13 November 2008

The Watchmaker Localizes Mobile Applications

Have you had to localize mobile applications yet? What's your favorite part?

They're a breed apart, these mobile app developers. The familiar model of handing off pure resource files, localizing them, then building them back into the executable doesn't appeal to them somehow, at least not in my experience.

They are fond of pulling the strings out of resource files, placing them in a spreadsheet with copious comments, and asking us to put the translations in Column B. It doesn't matter much to the localizers, but I think it results in more work for the developers.

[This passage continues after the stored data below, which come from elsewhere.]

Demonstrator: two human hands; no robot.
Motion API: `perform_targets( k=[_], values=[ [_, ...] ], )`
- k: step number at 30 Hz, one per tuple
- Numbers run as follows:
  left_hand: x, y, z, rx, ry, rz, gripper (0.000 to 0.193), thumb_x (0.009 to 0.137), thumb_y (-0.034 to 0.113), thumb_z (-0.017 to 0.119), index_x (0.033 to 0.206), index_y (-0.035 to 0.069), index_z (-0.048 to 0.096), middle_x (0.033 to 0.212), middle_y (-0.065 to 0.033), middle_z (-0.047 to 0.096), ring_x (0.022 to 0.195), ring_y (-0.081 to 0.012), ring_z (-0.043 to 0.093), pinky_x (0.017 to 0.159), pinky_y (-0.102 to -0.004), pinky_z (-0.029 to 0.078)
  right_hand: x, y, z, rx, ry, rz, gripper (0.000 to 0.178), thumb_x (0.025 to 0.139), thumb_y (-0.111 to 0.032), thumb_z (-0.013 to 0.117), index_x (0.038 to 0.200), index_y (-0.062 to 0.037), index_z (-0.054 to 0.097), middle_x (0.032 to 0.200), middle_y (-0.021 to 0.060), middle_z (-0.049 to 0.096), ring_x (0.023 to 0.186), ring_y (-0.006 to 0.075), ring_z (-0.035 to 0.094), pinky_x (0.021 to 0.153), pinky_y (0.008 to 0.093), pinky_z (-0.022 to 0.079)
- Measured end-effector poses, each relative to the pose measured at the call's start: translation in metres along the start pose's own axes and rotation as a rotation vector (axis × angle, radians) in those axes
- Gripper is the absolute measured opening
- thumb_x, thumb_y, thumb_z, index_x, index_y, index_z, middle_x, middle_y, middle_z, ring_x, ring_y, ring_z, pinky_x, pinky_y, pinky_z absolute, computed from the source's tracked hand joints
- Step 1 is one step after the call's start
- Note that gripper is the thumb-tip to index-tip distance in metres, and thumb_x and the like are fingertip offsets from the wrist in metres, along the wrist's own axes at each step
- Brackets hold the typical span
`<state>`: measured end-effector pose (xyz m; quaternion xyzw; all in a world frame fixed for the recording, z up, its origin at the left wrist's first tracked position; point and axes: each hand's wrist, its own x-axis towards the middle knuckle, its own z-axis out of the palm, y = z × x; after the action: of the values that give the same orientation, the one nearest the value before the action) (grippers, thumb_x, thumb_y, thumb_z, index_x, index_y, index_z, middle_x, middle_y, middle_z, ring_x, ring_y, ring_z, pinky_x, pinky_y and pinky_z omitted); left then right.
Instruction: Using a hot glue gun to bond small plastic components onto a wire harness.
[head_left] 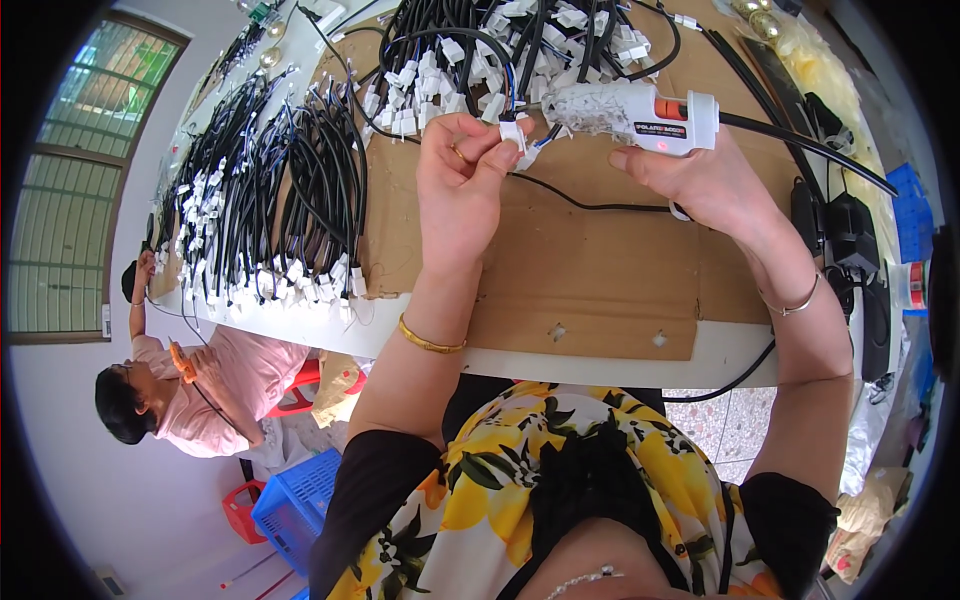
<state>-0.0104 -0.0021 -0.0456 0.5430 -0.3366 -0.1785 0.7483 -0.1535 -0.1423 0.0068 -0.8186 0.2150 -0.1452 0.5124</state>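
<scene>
My left hand (pixel 463 170) pinches a small white connector (pixel 512 133) at the end of a black cable, between thumb and fingers. In my right hand (pixel 705 180) is a white hot glue gun (pixel 645 118) with an orange-red part and a small lit red light. Its nozzle end, coated in stringy glue, points left toward the connector, close to my left fingertips. A black glue stick or cord (pixel 810 150) sticks out from the gun's back. Just beyond both hands lies a heap of black cables with white connectors (pixel 415 95).
More black cables (pixel 325 165) lie in bunches at the left of the table. Brown cardboard (pixel 590 290) covers the middle. Black power adapters (pixel 852 232) sit at the right edge. A co-worker in pink (pixel 210 390) works at the left, above a blue crate (pixel 295 500).
</scene>
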Motion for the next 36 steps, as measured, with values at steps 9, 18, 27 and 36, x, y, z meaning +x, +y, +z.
perform_targets(
  k=[9,18,27,36],
  values=[
    [0.002,-0.005,-0.009,-0.221,-0.108,-0.140,0.015,0.081,-0.004,0.047,0.091,0.004,0.039,0.094,-0.0203,0.059,0.074,-0.0167,0.056,0.069,-0.0256,0.046,0.001,0.003,0.001,0.043,-0.037,0.041,0.023,0.070,-0.017,0.065,0.082,-0.0013,0.055,0.066,-0.0016,0.052,0.061,0.0057,0.041,0.056,0.0211,0.038],
    [0.003,-0.010,-0.016,-0.435,-0.209,-0.282,0.015,0.082,0.000,0.049,0.093,0.008,0.042,0.095,-0.0205,0.058,0.074,-0.0187,0.057,0.069,-0.0271,0.045,0.003,0.002,0.001,-0.006,-0.027,0.036,0.022,0.070,-0.016,0.065,0.082,-0.0014,0.055,0.065,-0.0023,0.050,0.061,0.0054,0.041,0.056,0.0209,0.038],
    [0.002,-0.009,-0.016,-0.457,-0.251,-0.288,0.015,0.082,0.002,0.050,0.093,0.008,0.042,0.095,-0.0208,0.058,0.075,-0.0183,0.057,0.070,-0.0277,0.045,0.003,0.005,0.000,0.009,-0.043,-0.002,0.022,0.070,-0.016,0.065,0.082,-0.0014,0.055,0.066,-0.0012,0.052,0.062,0.0061,0.043,0.057,0.0216,0.039],
    [0.001,-0.008,-0.015,-0.492,-0.255,-0.309,0.016,0.082,0.003,0.050,0.095,0.009,0.043,0.096,-0.0212,0.057,0.075,-0.0178,0.057,0.072,-0.0297,0.045,0.003,0.006,0.000,0.078,-0.075,0.030,0.021,0.070,-0.015,0.066,0.083,-0.0025,0.056,0.068,-0.0017,0.053,0.063,0.0049,0.043,0.057,0.0210,0.039]
  ],
)
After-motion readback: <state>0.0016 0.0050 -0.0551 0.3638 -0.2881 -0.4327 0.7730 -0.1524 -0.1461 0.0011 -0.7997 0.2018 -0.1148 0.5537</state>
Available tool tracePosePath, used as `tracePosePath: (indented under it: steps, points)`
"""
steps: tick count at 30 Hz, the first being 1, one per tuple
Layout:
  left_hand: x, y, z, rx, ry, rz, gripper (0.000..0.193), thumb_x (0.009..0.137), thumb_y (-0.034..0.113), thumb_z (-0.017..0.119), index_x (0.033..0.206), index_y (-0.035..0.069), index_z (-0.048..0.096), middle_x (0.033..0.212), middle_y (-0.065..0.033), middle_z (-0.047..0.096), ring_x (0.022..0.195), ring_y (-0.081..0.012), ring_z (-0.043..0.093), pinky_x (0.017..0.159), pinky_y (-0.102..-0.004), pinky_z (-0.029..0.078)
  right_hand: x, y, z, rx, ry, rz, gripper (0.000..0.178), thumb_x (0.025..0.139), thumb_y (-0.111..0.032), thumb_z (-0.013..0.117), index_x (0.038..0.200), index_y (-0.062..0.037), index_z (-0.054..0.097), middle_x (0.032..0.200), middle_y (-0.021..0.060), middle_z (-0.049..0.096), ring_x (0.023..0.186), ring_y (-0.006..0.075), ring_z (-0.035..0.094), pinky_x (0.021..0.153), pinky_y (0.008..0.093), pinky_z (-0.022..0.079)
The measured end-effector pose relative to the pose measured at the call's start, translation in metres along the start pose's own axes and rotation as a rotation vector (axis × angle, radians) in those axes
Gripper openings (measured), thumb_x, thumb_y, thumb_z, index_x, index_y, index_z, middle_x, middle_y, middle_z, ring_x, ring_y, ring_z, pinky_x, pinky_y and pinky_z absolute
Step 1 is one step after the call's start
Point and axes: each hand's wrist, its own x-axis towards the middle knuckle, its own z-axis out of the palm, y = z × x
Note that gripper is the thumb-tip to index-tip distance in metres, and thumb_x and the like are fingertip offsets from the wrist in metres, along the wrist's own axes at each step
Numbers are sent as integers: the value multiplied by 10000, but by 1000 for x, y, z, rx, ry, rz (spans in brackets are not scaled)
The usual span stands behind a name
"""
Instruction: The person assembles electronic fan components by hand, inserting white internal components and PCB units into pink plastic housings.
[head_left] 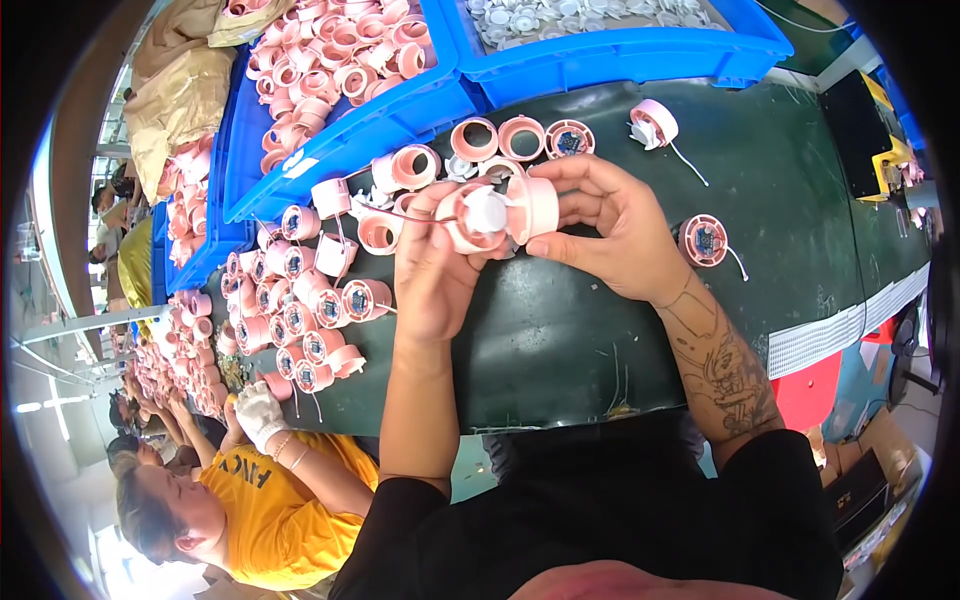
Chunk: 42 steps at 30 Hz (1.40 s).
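Note:
Over the table's middle, my left hand point(432, 280) has its fingers wrapped round a pink round housing point(457, 232) with a white bladed part point(487, 211) in its mouth. My right hand point(625, 235) pinches a pink ring-shaped housing point(541, 207) from the right. The two pink pieces meet or overlap in front of me; whether they are joined, I cannot tell. Just beyond my hands stand open pink rings point(521, 138) and a pink housing with a blue circuit board point(570, 140). To the right lies another board-fitted housing point(704, 241) with a white wire.
Several board-fitted housings point(328, 308) crowd the green table point(545, 340) at left. Blue bins hold pink rings point(345, 80) and white bladed parts point(590, 18). A pink housing with a white part point(654, 122) lies far right. A co-worker in yellow point(290, 500) sits left, one hand gloved point(260, 415).

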Motion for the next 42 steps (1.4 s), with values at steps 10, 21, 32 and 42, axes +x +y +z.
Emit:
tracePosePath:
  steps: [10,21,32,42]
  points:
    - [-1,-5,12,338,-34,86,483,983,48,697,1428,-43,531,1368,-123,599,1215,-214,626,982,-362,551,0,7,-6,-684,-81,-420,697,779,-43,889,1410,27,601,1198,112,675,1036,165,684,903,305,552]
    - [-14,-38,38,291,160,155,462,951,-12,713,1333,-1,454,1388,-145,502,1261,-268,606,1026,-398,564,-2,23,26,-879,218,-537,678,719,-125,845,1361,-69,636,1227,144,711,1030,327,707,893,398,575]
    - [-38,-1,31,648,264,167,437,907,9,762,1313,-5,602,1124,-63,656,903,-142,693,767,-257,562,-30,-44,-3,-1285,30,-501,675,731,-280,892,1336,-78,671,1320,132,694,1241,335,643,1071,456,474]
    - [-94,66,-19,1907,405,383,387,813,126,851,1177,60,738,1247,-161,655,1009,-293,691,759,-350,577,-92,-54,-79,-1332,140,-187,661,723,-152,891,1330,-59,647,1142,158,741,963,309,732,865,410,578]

These projects put the translators at something of a disadvantage in other ways:
  • In the ancient days of static, 80-character line lengths, translators often had to ensure that their strings contained no more characters than the original text. Mobile applications are similarly starved for UI real estate, but this time, length is measured more often in pixels than in characters, a metric difficult for most translators to work with.
  • There is still no context for a translator working on a batch of UI strings. What's worse now is that the text in many mobile apps is sparse to begin with, and it's rare that the translator can run the app to get the context for strings like "Up" and "Done". We pester our clients to provide screenshots, functionality descriptions, requirements documents, and anything else to help the translators.
  • The studio isn't easy to work with yet. With PC-based applications, localizers figured out how to build and test resource DLLs themselves to shorten the L10n QA cycle, instead of bugging clients' engineering teams all the time. It will be a while before localizers adopt the studios and toolkits used by mobile app developers, because there are lots of them.
  • Phones and mobile devices are in scant supply, and the localization process is at the bottom of the food chain. How can the localizer perform proper L10n testing on the device, when the client only has one phone - or none at all - and everybody else needs to use it? (Shameless plug: Our client NSTL performs L10n testing for situations like these.)
We've done several mobile app projects for a couple of clients since 2002. They're rather labor-intensive - especially before and after the localizer gets involved - and it always feels like making a watch: lots of small parts, small tolerances and high demands.

How do you get along with mobile app localization?